Exercise goal:
Drop the pictures; give again exactly the lines from the one holding "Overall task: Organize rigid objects" through the end of the data.

### Source material ###

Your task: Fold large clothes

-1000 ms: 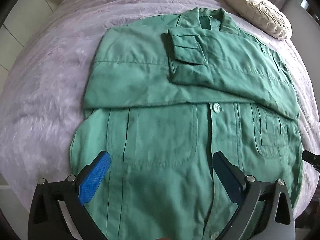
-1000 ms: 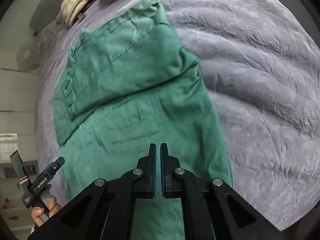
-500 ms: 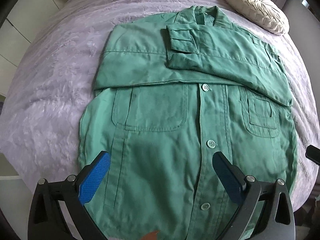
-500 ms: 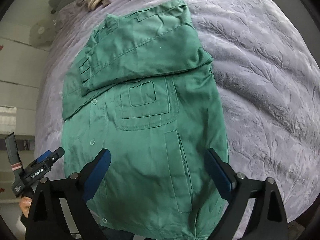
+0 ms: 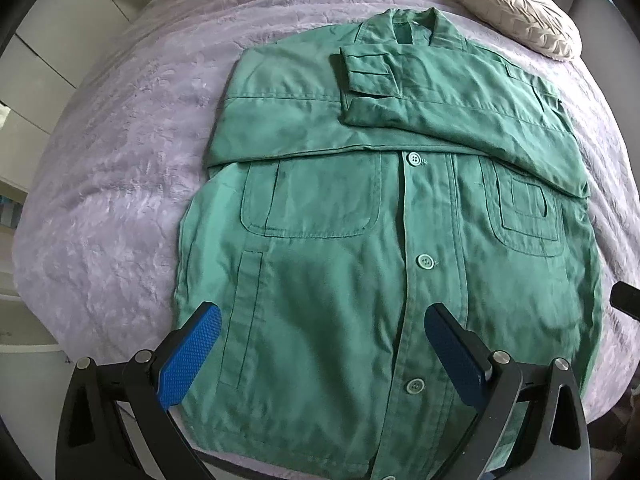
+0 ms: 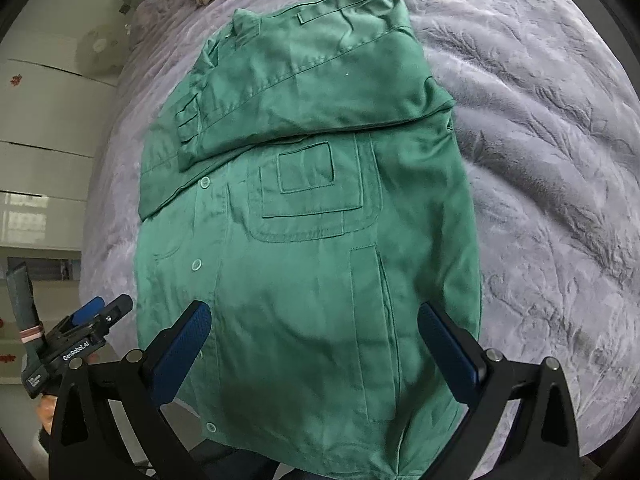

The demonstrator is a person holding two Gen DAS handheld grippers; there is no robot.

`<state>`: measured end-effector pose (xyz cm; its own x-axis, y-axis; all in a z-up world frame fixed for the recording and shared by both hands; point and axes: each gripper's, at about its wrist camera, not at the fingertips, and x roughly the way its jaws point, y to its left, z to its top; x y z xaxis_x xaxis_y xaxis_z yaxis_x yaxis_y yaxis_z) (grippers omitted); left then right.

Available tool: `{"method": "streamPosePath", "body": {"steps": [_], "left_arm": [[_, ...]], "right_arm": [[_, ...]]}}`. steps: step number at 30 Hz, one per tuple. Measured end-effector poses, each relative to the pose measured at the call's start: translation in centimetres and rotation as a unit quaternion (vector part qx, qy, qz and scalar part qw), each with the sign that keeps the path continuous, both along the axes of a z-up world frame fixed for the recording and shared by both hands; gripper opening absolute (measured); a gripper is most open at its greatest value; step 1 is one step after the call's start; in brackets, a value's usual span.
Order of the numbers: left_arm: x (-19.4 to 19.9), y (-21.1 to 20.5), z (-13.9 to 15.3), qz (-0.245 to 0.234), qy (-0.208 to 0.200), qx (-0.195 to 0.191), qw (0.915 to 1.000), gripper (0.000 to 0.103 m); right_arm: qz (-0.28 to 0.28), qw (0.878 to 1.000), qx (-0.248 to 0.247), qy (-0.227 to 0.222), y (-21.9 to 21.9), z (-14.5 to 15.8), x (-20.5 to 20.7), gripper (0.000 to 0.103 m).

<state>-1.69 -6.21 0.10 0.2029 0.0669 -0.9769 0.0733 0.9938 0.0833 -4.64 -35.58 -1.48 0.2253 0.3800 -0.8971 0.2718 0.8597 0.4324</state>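
Below both gripper spans [image 5: 322, 354], green jacket [image 5: 384, 248]

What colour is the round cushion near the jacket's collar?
The cushion is cream, pleated; best in the left wrist view.

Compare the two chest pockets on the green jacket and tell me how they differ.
In the left wrist view, the left-hand pocket is plain, while the right-hand pocket has a smaller pocket stitched onto it. The left-hand pocket lies fully uncovered below the folded sleeves; the right-hand pocket has its top edge tucked under the upper sleeve. Both are the same green as the jacket, have rounded bottom corners, and lie flat on either side of the button strip.
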Motion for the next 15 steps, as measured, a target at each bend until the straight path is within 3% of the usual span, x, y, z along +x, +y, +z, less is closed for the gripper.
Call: {"method": "streamPosePath", "body": {"steps": [9,15], "left_arm": [[-0.8,0.4,-0.1,-0.018,0.001,-0.025,0.9995,0.102],[-1.5,1.2,-0.6,-0.029,-0.008,-0.024,0.9993,0.102]], "right_arm": [[-0.027,1.000,-0.008,-0.012,0.2,0.7,-1.2,0.103],[-0.051,0.999,0.000,0.006,0.7,0.3,-2.2,0.103]]}}
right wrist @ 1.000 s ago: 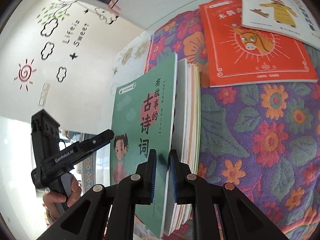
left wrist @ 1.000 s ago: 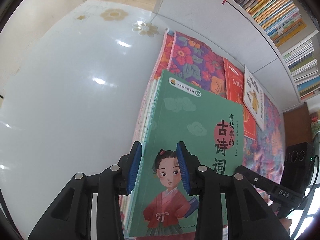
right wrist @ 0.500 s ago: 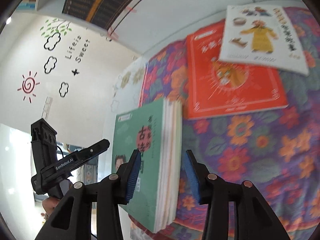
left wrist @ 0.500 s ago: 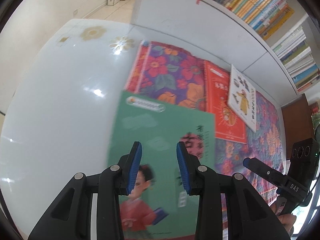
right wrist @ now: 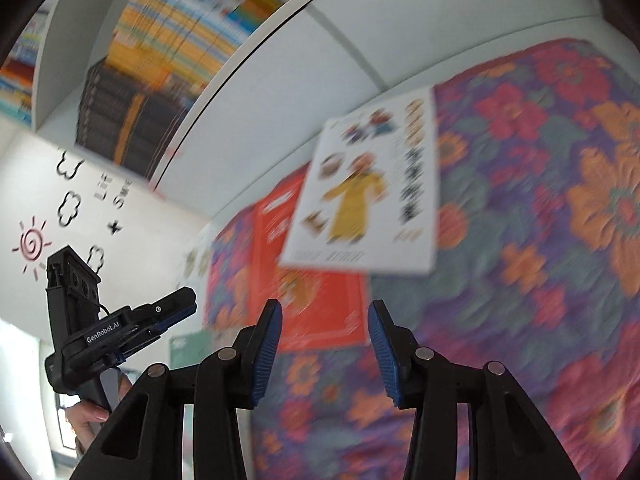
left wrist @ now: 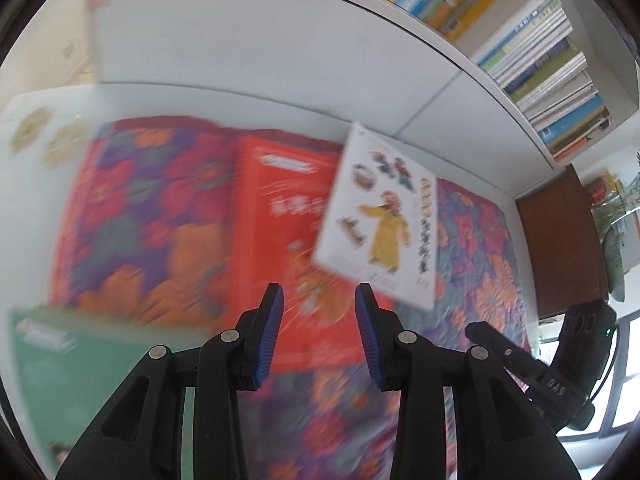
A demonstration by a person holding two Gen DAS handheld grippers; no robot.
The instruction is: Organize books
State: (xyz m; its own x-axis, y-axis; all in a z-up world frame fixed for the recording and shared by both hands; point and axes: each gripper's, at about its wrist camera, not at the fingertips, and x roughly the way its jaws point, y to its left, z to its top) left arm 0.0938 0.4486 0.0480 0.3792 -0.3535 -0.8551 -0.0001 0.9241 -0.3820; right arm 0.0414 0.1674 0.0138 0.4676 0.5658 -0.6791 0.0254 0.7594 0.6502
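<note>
Both grippers' fingers apart, empty, above red book (left wrist: 280, 216); white book (left wrist: 380, 216) lies overlapping it and could slide off if red is lifted first.

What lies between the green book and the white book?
The red book on the floral cloth; the white book overlaps its far edge, the green book sits nearer. Left wrist view shows it.

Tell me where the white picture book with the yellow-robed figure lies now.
In both wrist views the white picture book lies partly across the red book, on the floral cloth.
</note>
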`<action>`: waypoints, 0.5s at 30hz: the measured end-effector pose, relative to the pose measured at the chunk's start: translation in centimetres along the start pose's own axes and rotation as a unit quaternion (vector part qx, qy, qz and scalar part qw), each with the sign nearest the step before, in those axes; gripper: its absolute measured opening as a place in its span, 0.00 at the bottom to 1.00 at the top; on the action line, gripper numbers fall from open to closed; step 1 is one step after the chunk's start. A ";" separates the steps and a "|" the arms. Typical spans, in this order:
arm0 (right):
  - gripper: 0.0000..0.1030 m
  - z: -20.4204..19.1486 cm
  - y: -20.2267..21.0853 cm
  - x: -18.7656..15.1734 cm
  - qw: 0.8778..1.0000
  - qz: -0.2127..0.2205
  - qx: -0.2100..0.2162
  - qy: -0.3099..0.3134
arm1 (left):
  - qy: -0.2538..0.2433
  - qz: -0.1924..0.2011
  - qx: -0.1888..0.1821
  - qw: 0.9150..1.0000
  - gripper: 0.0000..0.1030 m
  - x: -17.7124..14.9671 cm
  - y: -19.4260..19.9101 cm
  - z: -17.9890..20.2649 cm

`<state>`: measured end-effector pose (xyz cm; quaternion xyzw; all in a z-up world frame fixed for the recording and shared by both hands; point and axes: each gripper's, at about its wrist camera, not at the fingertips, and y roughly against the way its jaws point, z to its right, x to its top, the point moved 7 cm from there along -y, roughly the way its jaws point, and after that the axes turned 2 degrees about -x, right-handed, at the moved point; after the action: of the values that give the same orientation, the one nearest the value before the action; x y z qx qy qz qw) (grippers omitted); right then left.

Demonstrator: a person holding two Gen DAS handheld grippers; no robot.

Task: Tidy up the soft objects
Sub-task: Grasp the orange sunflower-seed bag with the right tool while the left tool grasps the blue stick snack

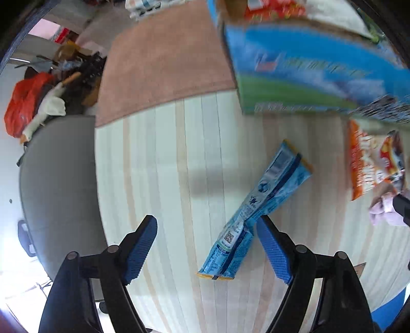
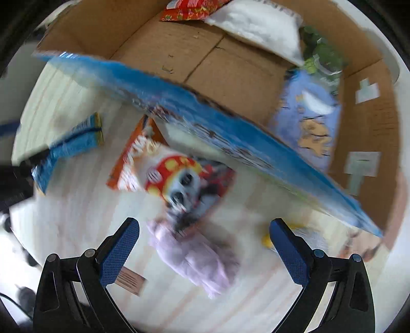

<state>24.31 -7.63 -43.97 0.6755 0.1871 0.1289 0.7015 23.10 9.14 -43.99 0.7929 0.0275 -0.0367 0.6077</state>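
A long blue snack packet [image 1: 256, 205] lies slantwise on the pale striped table [image 1: 166, 166]. My left gripper [image 1: 205, 221] hangs open over it; the packet's lower half is between the fingers, close to the right pad [image 1: 271, 248], and I see no pressing. My right gripper [image 2: 205, 222] is open above a crumpled lilac cloth [image 2: 194, 258], which lies between the fingers' lines. Just beyond the cloth is a plush toy [image 2: 179, 179] with a red and yellow hat, resting on an orange packet [image 2: 130, 158]. The right wrist view is blurred.
A big cardboard box [image 2: 230, 64] with a blue printed flap [image 2: 230, 133] stands behind the objects; it holds a red packet [image 2: 189, 10], a white pad [image 2: 256, 23], something green [image 2: 323, 56] and a blue pouch [image 2: 312, 117]. A pink towel [image 1: 164, 59] covers the table's far part.
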 end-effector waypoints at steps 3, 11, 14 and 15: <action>0.89 -1.4 -1.2 0.2 0.998 -0.011 0.054 -0.025 | 0.003 -0.011 -0.011 1.000 0.77 -0.3 -1.3 0.0; 0.86 -5.3 1.2 -1.1 0.990 0.003 0.142 -0.006 | 0.024 -0.027 -0.035 0.999 0.77 -1.4 -2.8 -0.8; 0.86 -5.3 1.2 0.5 0.997 0.027 0.059 0.034 | 0.025 -0.031 -0.037 0.999 0.77 -1.3 -3.5 -1.3; 0.86 -5.5 0.8 0.9 0.998 0.025 0.045 0.044 | 0.027 -0.031 -0.038 0.998 0.77 -1.3 -3.7 -1.5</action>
<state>22.79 -2.19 -43.35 0.7046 0.2063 0.1676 0.6579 21.49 11.51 -47.02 0.7689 0.0700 -0.0330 0.6347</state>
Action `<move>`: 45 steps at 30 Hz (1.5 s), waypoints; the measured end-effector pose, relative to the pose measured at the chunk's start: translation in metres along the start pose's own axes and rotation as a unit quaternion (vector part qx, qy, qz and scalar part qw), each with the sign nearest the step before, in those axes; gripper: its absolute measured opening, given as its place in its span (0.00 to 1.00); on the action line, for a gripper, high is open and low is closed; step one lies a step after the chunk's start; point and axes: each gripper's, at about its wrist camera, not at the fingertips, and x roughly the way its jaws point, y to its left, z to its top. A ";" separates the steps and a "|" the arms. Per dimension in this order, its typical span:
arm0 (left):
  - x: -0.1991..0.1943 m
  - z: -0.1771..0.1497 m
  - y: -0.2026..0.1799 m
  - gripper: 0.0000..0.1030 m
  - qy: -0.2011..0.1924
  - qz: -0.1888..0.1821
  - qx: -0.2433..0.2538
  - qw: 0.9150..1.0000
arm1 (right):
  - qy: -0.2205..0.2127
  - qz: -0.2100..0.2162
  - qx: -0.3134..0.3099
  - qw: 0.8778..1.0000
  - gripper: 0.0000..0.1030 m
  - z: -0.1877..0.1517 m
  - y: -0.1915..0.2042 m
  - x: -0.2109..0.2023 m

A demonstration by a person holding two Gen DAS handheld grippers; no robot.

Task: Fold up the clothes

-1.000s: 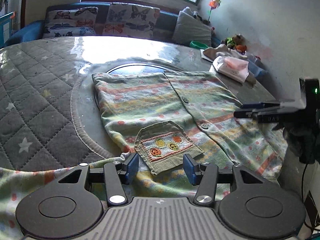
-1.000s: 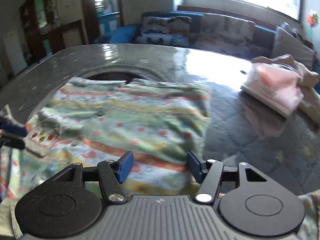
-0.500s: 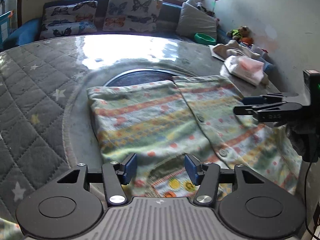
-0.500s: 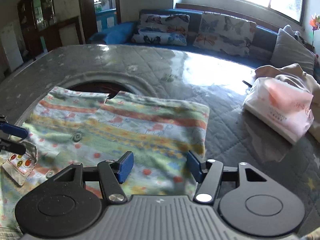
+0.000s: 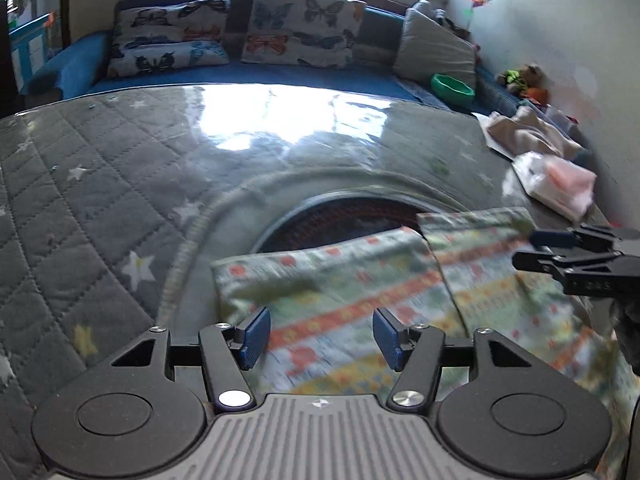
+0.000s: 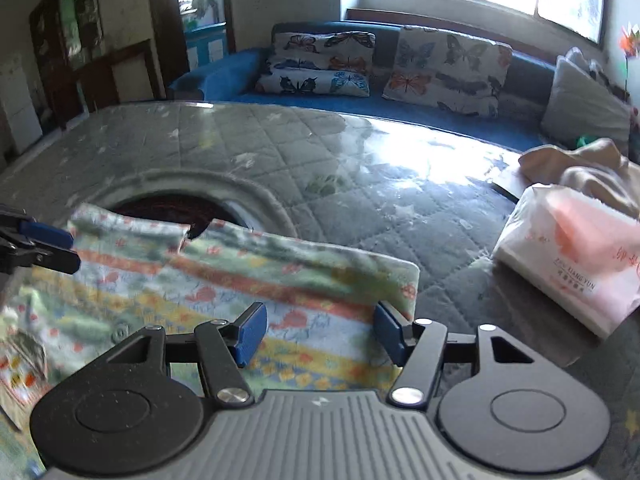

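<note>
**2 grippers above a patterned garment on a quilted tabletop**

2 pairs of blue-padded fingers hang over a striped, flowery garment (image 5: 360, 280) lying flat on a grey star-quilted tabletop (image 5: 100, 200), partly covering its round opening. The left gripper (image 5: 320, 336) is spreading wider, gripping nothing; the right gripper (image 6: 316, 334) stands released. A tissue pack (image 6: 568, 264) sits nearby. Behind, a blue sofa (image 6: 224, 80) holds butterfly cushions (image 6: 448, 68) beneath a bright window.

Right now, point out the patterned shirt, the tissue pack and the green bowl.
patterned shirt (image 6: 248, 280): right wrist view, on the orange stripe mid-cloth.
tissue pack (image 6: 568, 256): right wrist view, on the pink front of the wrapper.
green bowl (image 5: 452, 89): left wrist view, on its outer wall.
</note>
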 end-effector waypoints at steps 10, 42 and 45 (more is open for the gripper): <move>0.012 0.009 -0.009 0.66 -0.009 0.023 0.008 1.000 | -0.006 -0.028 -0.051 0.998 0.68 0.009 0.023 0.018; -0.088 -0.136 -0.087 0.67 -0.005 -0.001 0.138 0.990 | 0.010 0.054 -0.192 0.980 0.79 -0.090 0.122 -0.106; -0.094 -0.148 -0.089 0.67 -0.013 0.012 0.142 0.990 | 0.009 0.054 -0.179 0.982 0.80 -0.101 0.120 -0.112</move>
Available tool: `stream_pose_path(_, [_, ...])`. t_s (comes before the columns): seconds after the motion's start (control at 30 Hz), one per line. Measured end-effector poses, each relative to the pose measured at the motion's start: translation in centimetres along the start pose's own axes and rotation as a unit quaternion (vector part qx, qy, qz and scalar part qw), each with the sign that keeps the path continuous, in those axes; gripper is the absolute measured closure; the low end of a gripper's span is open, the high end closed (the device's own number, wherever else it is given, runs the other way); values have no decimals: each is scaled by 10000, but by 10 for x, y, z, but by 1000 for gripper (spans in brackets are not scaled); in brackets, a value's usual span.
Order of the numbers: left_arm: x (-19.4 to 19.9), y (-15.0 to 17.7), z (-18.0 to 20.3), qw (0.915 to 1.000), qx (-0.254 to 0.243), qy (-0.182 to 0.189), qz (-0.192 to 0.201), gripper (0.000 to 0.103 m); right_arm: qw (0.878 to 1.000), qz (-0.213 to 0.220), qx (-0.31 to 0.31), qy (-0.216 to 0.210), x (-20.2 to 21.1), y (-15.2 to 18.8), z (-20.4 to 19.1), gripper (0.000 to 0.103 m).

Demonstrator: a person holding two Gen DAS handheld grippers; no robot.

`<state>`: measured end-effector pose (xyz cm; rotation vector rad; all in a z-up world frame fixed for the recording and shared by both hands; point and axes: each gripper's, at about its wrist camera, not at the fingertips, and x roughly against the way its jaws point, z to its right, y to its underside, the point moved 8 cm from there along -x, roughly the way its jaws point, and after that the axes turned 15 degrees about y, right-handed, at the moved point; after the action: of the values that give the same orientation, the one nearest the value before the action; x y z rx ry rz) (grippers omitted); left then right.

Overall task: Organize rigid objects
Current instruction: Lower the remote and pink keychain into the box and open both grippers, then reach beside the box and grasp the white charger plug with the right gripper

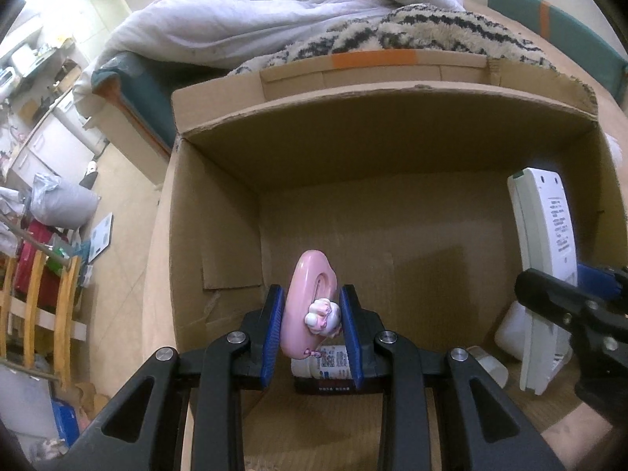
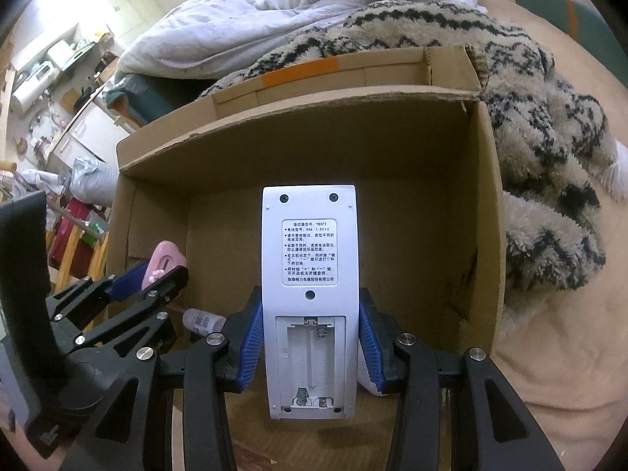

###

Answer space:
Overall task: Organize rigid objects
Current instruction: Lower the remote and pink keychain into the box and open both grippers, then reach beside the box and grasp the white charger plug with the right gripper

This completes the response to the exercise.